Into the world of Wodehouse…

What with elements of social media becoming more and more a den of despair of late, and my regular reading turning somewhat morbid (Alphonse Daudet’s In The Land of Pain and Katie Roiphe’s The Violet Hour to name but two – both extraordinary titles, but devastating), I felt the time was ripe to turn a little more attention towards the writings of P.G. Wodehouse.

His stories may be somewhat simplistic and repetitive in nature, but there’s no denying that Wodehouse’s jaunts and japes are exactly what the doctor ordered.

I’m finding him an absolute tonic, and along with him lifting the mist of melancholy that had descended, Wodehouse has given me the important reminder that too much high-brow and scholarly can be as detrimental to health and soul as….heaven forbid….no reading at all (incidentally, reading too many Russians a few years back brought about a similar effect).

And of course, diving piecemeal in to the world of Wodehouse has also given me the green light I needed to get on with the glorious endeavour (and amounting to somewhere around 100 titles it *is* an endeavour) of collecting those divine Everyman’s Library editions I spoke of a while back (on Facebook), so it’s joy all around.

Yes indeed, everything appears to be coming up roses once more, and I just wanted to reinject some positivity. And to say that if perhaps you find yourself feeling a little under the weather, then maybe all that is required is a steaming hot bowl of P.G. Wodehouse to put you back on your feet. He really does appear to be, the quintessential ‘chicken soup for the soul’.

Toodle-oo for now old chums, but expect increased commentary to come on Wodehouse. All hints, tips, guidance etc. most gratefully accepted.

About Rob

Rob, a self-confessed bibliophile, is without any hope of rehabilitation. He gets unnaturally excited over anything book-shaped, and if book sniffing were a crime then he would have been locked up years ago (which wouldn't bother him in the slightest provided his cell was lined with books).

Comments

  1. stu j allen (Twitter: stujallen)
    says:

    Often thought of doing this myself rob partly due to the lovely Everyman edition they had lovely stand at hatchards wheni was there in march look forward to your post Stu

    • Rob (Twitter: robaroundbooks)
      says:

      Delighted to have you drop by, dear Stu. En masse, I think there is no finer looking vista. And indeed, do it old chap! 🙂
      Rob

  2. Those Everyman editions are beautiful, aren’t they? It’s a long time since I read Wodehouse but I could do with a lift at the moment – and if I was going to re-read them, I would want those versions!

    • Rob (Twitter: robaroundbooks)
      says:

      They’re exquisite. I tackled ‘Carry On, Jeeves’ via the Jeeves and Wooster Omnibus published by Random House, and it’s something of an unwieldy fellow. The Everyman’s editions though are the perfect size, heft, quality etc. to make what is an enjoyable experience, even more so. And given that you need a lift, no sooner time to dig in. I look forward to comparing notes.
      Rob

  3. A vast improvement over the old Penguin editions that are now over 20 years old and falling apart. Many with teeny tiny fonts too.

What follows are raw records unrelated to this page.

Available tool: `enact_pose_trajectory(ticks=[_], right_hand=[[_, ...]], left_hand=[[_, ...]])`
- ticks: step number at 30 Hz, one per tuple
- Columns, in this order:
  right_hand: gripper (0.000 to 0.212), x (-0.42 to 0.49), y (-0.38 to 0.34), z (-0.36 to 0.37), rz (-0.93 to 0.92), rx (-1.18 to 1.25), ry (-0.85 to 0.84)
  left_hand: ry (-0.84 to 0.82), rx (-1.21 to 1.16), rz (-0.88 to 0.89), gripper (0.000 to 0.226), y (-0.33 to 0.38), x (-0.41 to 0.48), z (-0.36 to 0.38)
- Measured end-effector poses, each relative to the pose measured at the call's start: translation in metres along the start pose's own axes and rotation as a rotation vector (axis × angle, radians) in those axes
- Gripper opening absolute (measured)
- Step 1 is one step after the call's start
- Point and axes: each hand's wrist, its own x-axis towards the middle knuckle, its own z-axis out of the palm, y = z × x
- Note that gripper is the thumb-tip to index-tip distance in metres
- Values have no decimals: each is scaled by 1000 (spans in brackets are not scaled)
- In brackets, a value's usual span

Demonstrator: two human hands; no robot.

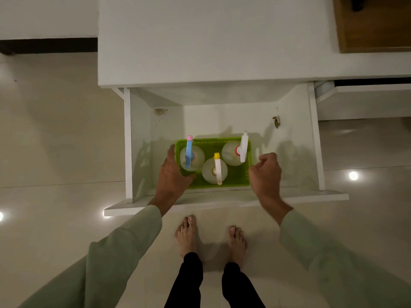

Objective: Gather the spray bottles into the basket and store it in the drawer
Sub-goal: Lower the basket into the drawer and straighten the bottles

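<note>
Left hand (pixel 172 174) clamps the green basket (pixel 231 185) steadying it in the drawer (pixel 315 138); right hand (pixel 265 172), half-curled, holds nothing.

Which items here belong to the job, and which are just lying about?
Job: basket, blue sprayer, yellow sprayer, white sprayer, drawer.
Stray: wrapper and crumbs in the drawer.

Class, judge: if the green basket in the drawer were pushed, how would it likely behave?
The basket probably slides easily on the smooth drawer floor. Its thin slotted walls may flex. The three upright spray bottles inside could wobble or tip.
</note>
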Motion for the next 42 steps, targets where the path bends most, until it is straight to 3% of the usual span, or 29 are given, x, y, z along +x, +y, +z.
enact_pose_trajectory(ticks=[3, 8, 15, 26, 29, 31, 34, 36, 42], right_hand=[[28, -40, -9, 10, -108, 19, -43], [43, -44, -15, 44, -144, -305, -292], [26, -29, -21, 62, -220, -365, -254], [33, -35, -21, 43, -229, -316, -305], [47, -38, -20, 31, -251, -294, -354], [53, -42, -17, 20, -318, -318, -313], [51, -60, 6, -5, -518, -253, -79], [52, -73, 32, -22, -554, -230, 13], [49, -66, 94, -47, -795, -540, -150]], left_hand=[[26, 0, -57, 109, -2, -12, -7], [26, 34, -61, 108, -10, -22, -14], [38, 52, -49, 104, -13, -24, -18], [27, 78, 1, 96, -7, -31, -27], [35, 85, 30, 93, -5, -38, -30], [31, 107, 75, 89, -5, -47, -32], [-11, 205, 162, 78, -9, -70, -34], [3, 347, 224, 67, -16, -87, -34], [-2, 613, 411, 54, -36, -103, -33]])
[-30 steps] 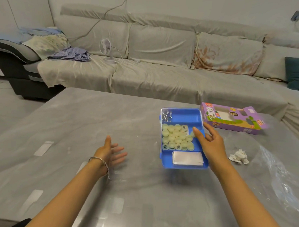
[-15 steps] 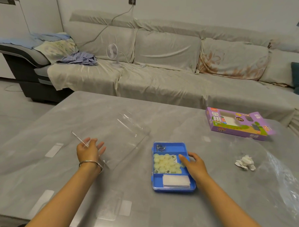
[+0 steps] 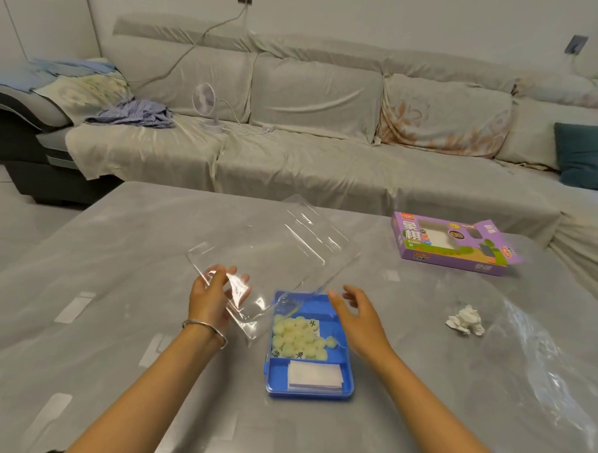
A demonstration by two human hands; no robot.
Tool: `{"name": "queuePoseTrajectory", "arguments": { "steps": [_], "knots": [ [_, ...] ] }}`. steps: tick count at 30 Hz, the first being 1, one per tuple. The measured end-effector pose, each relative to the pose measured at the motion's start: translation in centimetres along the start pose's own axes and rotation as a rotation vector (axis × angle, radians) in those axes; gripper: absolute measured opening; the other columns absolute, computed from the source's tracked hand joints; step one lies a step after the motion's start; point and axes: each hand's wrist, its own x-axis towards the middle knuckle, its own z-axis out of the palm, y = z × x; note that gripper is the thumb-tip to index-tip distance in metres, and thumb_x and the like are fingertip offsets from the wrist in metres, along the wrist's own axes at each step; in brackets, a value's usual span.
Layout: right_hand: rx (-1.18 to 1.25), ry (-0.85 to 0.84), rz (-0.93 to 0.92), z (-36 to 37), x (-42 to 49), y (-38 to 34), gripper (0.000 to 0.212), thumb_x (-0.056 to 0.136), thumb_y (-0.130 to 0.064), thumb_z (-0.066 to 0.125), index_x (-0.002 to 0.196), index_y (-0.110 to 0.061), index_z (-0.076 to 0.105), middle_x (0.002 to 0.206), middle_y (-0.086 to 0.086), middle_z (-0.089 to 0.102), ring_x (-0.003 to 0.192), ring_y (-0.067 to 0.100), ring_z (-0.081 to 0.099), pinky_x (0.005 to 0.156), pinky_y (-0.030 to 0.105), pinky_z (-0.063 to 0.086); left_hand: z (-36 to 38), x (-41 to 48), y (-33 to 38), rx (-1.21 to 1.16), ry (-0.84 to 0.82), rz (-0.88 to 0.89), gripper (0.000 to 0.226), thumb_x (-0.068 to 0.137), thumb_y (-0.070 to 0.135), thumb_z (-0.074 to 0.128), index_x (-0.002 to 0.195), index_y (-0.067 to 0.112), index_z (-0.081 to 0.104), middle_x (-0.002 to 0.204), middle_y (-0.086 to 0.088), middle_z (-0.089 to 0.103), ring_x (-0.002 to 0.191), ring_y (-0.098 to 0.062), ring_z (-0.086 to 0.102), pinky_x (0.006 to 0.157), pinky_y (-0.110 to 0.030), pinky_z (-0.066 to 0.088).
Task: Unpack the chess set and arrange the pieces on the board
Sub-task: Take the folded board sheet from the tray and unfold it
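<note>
A blue plastic tray (image 3: 349, 386) lies on the grey table. Its middle compartment holds several pale round chess pieces (image 3: 298, 339), and its near compartment holds a folded white sheet (image 3: 315, 380). My left hand (image 3: 212, 299) grips one corner of a clear plastic lid (image 3: 283, 249), which is raised and tilted over the far-left end of the tray. My right hand (image 3: 355, 314) hovers beside the tray's right edge with relaxed, spread fingers and holds nothing.
The purple chess-set box (image 3: 452, 245) lies open at the far right of the table. A crumpled white paper (image 3: 464, 321) and a clear plastic wrap (image 3: 541, 367) lie to the right. A grey sofa (image 3: 329, 131) runs behind the table.
The tray has come down from my right hand onto the table. My left hand took hold of the clear lid and swung it rightward over the tray. My right hand let go of the tray.
</note>
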Motion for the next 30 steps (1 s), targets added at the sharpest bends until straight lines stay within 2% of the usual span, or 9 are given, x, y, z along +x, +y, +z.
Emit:
{"name": "queuePoseTrajectory", "arguments": {
  "steps": [4, 6, 11, 14, 18, 21, 26, 28, 30],
  "knots": [
    [0.618, -0.207, 0.182, -1.1, 1.4, -2.0, 0.044, 0.091, -0.040, 0.051, 0.126, -0.013, 0.047, 0.123, 0.004, 0.059, 0.107, 0.019, 0.062, 0.085, 0.028, 0.054, 4.0, -0.1, -1.0, 0.028, -0.082, -0.046, 0.009, 0.097, 0.014, 0.043, 0.089, 0.014, 0.048, 0.109, -0.011, 0.056, 0.082, -0.024, 0.062, 0.065, -0.034, 0.056],
    [0.808, -0.177, 0.194, -2.4, 3.1, -2.2, 0.034, 0.093, -0.029, 0.053, 0.120, -0.010, 0.050, 0.116, 0.007, 0.064, 0.098, 0.019, 0.067, 0.077, 0.026, 0.057, 6.5, 0.4, -1.7, 0.054, -0.131, -0.081, 0.009, 0.097, 0.015, 0.044, 0.103, 0.009, 0.048, 0.119, -0.015, 0.054, 0.093, -0.030, 0.061, 0.077, -0.041, 0.054],
    [1.088, -0.005, 0.257, -6.8, 9.3, -0.8, 0.008, 0.093, -0.013, 0.053, 0.101, -0.009, 0.052, 0.104, 0.012, 0.064, 0.089, 0.023, 0.066, 0.066, 0.024, 0.059, 12.7, 2.5, -3.5, 0.290, -0.260, -0.130, 0.046, 0.098, 0.035, 0.038, 0.134, 0.008, 0.039, 0.124, -0.010, 0.054, 0.114, -0.030, 0.053, 0.091, -0.042, 0.047],
    [1.111, 0.104, 0.283, -10.4, 13.9, 0.9, 0.009, 0.093, -0.015, 0.054, 0.098, -0.008, 0.055, 0.095, 0.010, 0.063, 0.071, 0.017, 0.070, 0.056, 0.022, 0.057, 14.0, 4.5, -5.0, 0.405, -0.260, -0.050, 0.046, 0.098, 0.036, 0.034, 0.137, 0.011, 0.033, 0.134, -0.010, 0.048, 0.121, -0.029, 0.048, 0.099, -0.044, 0.042],
    [1.088, 0.217, 0.283, -15.1, 18.6, 3.6, 0.017, 0.093, -0.015, 0.054, 0.108, -0.006, 0.055, 0.072, 0.004, 0.071, 0.059, 0.011, 0.069, 0.053, 0.021, 0.056, 13.0, 6.7, -6.6, 0.512, -0.252, 0.121, 0.040, 0.098, 0.030, 0.035, 0.133, 0.010, 0.035, 0.131, -0.012, 0.050, 0.116, -0.027, 0.050, 0.095, -0.039, 0.042],
    [1.054, 0.305, 0.312, -17.9, 20.7, 5.5, 0.015, 0.094, -0.015, 0.053, 0.108, -0.010, 0.054, 0.083, 0.005, 0.066, 0.057, 0.011, 0.068, 0.052, 0.020, 0.056, 12.2, 8.4, -7.1, 0.554, -0.232, 0.227, 0.039, 0.097, 0.027, 0.037, 0.132, 0.011, 0.037, 0.128, -0.012, 0.052, 0.115, -0.026, 0.050, 0.095, -0.039, 0.041],
    [0.977, 0.421, 0.352, -20.5, 23.3, 8.0, 0.039, 0.096, -0.019, 0.050, 0.132, -0.005, 0.045, 0.087, 0.005, 0.055, 0.062, 0.014, 0.065, 0.061, 0.020, 0.056, 11.6, 10.4, -7.8, 0.597, -0.209, 0.292, 0.037, 0.097, 0.023, 0.039, 0.132, 0.012, 0.038, 0.129, -0.012, 0.052, 0.117, -0.029, 0.050, 0.095, -0.041, 0.041],
    [0.945, 0.422, 0.385, -20.9, 23.8, 8.6, 0.040, 0.096, -0.018, 0.049, 0.134, -0.005, 0.043, 0.087, 0.007, 0.054, 0.078, 0.020, 0.062, 0.083, 0.031, 0.050, 11.5, 10.7, -8.0, 0.619, -0.206, 0.299, 0.037, 0.097, 0.023, 0.039, 0.133, 0.012, 0.037, 0.130, -0.012, 0.051, 0.117, -0.030, 0.049, 0.094, -0.042, 0.041],
    [0.901, 0.394, 0.419, -21.1, 23.8, 8.8, 0.040, 0.096, -0.019, 0.049, 0.135, -0.009, 0.043, 0.095, 0.010, 0.055, 0.106, 0.028, 0.059, 0.091, 0.035, 0.043, 11.3, 10.7, -8.1, 0.638, -0.211, 0.307, 0.038, 0.096, 0.023, 0.039, 0.133, 0.012, 0.037, 0.130, -0.013, 0.051, 0.117, -0.031, 0.049, 0.094, -0.042, 0.041]
  ]
}}
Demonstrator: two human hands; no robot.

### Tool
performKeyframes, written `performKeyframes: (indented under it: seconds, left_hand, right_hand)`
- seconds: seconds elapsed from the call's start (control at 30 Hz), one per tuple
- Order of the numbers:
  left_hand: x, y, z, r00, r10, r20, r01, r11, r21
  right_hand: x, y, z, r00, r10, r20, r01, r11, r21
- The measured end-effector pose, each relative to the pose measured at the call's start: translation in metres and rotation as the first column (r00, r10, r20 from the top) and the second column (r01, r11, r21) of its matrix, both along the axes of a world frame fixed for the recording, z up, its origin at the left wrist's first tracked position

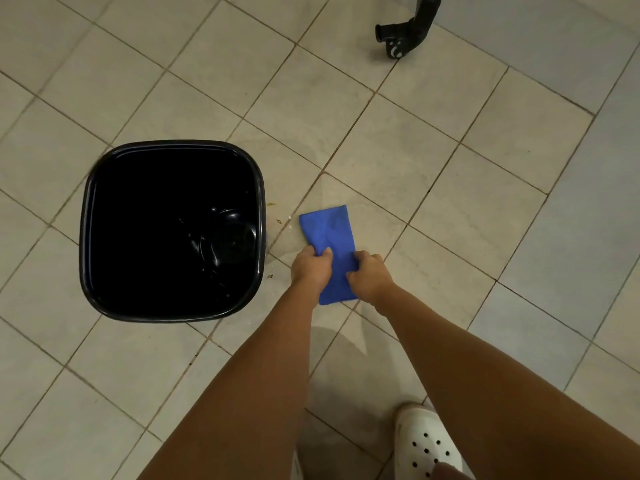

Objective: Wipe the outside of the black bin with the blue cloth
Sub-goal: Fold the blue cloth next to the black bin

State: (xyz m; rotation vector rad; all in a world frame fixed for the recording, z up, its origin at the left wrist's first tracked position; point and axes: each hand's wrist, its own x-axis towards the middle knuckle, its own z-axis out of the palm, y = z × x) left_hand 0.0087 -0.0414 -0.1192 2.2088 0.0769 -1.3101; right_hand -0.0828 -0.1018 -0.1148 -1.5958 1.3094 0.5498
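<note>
The black bin stands upright on the tiled floor at the left, seen from above, with its open mouth toward me and its outer walls mostly hidden. Just to its right, a folded blue cloth is held over the floor. My left hand grips the cloth's left edge, thumb over the top. My right hand grips its right edge. Both hands are apart from the bin, a short way right of its rim.
Small crumbs lie on the grey floor tiles between bin and cloth. A black chair leg with a caster stands at the far upper right. My foot in a white perforated clog is at the bottom right.
</note>
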Motion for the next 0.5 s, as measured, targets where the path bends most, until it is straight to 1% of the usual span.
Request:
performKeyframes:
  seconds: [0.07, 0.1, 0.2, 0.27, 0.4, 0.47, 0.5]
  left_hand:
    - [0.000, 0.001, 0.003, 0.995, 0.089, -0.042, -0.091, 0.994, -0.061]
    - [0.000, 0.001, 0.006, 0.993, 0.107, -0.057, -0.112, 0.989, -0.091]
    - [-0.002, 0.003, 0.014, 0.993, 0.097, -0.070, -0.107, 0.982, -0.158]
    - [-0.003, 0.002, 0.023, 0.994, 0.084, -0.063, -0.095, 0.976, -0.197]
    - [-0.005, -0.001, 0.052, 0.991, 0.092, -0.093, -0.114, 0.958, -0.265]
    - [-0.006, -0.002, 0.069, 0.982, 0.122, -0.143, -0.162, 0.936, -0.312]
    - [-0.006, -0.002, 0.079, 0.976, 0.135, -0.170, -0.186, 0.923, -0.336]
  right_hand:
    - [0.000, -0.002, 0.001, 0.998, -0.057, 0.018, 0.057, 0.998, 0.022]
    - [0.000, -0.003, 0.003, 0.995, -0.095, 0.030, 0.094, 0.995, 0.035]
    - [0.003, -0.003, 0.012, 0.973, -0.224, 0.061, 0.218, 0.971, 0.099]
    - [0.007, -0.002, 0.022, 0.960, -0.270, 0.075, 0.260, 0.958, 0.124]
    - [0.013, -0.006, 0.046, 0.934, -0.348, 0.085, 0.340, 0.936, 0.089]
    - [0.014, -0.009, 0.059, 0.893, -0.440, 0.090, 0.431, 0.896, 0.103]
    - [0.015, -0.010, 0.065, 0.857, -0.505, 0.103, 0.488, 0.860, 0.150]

    • Rob (Twitter: robaroundbooks)
      says:

      Absolutely. The Penguin editions would be a nice thing to have on the shelf though.

  4. I hate to admit it but I have never read Wodehouse. Yikes! He’s been on my get-to list forever but I just haven’t. This might be the perfect time, as you say.

    • Rob (Twitter: robaroundbooks)
      says:

      Time to get stuck in. Start with the short story collection, The Inimitable Jeeves or a more general collection such as Jeeves and the Yule-Tide Spirit and Other Stories (I mention this one because my daughter gifted it to me, and it offers a nice sweep).